* [Goal of the exercise] Below is a listing from which only part is wanted; return exactly the lines from the one with "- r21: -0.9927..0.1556" up to and including the one with "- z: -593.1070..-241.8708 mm".

* [Given material]
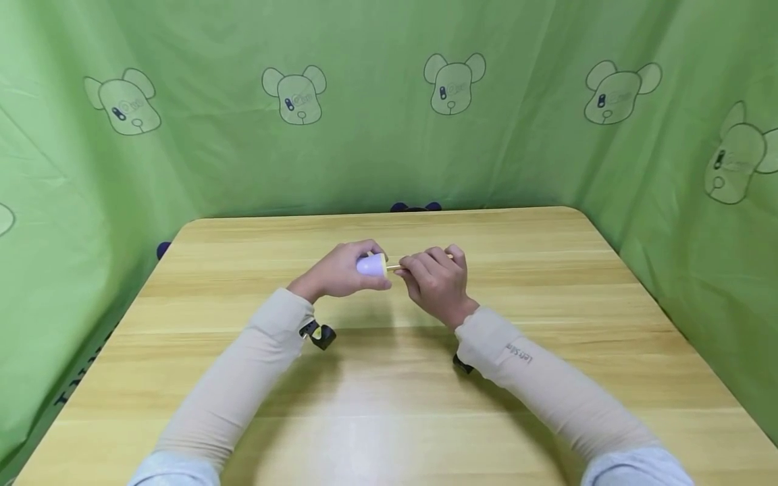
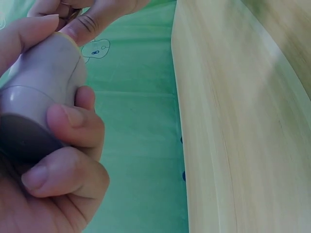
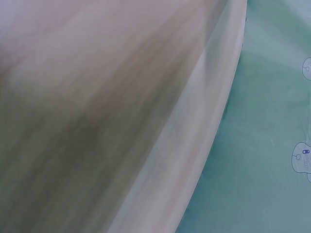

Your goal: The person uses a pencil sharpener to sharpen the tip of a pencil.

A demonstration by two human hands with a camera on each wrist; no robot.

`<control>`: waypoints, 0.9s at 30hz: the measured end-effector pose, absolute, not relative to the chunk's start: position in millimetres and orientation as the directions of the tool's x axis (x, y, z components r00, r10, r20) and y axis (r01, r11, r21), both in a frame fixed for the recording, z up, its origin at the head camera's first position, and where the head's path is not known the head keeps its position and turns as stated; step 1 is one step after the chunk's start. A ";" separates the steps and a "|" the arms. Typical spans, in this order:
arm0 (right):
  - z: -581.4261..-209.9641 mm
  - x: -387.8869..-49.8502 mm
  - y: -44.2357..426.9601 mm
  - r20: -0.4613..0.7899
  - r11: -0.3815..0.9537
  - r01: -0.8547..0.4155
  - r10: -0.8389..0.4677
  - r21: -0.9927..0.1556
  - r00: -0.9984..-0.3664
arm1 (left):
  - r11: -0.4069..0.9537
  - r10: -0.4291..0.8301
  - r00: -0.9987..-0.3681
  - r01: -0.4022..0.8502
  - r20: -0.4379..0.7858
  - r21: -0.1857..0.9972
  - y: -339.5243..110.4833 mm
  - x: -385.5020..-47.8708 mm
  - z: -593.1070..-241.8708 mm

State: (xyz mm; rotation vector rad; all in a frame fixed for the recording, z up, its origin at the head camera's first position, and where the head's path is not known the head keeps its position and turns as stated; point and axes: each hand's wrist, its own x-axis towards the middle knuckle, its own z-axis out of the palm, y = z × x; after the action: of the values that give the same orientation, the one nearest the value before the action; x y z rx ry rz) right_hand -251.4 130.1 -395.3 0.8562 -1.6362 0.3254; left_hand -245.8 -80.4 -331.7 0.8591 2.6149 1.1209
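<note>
In the head view my left hand (image 1: 340, 273) grips a lavender pencil sharpener (image 1: 371, 265) with a yellow rim, lying sideways above the table. From the rimmed end a thin gold-yellow pencil (image 1: 394, 267) runs to my right hand (image 1: 436, 280), whose fingers curl round it. The pencil's tip is hidden at the rim. The left wrist view shows the sharpener's rounded body (image 2: 46, 73) and dark base (image 2: 26, 138), with the left fingers wrapped about it. There, part of the right hand (image 2: 97, 17) is close to the rim. The right wrist view does not show the grip.
A light wood-grain table (image 1: 389, 418) spreads beneath both forearms. Green curtains (image 1: 371, 155) printed with bear heads hang behind it and along both sides. Dark wrist mounts (image 1: 319, 334) hang under the sleeves.
</note>
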 end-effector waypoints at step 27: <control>-389.5 -247.3 125.9 0.917 0.687 -0.688 -0.391 0.232 -0.082 | 0.551 0.579 -0.810 0.471 0.090 0.689 -80.1 -243.8 -335.3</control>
State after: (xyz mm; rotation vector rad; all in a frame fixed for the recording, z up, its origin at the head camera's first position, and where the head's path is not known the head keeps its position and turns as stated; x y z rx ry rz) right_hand -247.3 125.9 -389.5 0.8771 -1.7015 0.3087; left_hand -243.8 -80.1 -335.3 0.8980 2.6347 1.1025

* [Solution]
  - r21: -0.9927..0.1556
  - r00: -0.9984..-0.3664
arm1 (left):
  - r11: -0.4069..0.9537
  - r10: -0.4291..0.8301
  - r00: -0.9987..-0.3681
  - r01: -0.4022..0.8502
  - r20: -0.4379..0.7858
  - r21: -0.1857..0.9972
  - y: -339.5243..110.4833 mm
  - x: -385.5020..-47.8708 mm
  - z: -593.1070..-241.8708 mm

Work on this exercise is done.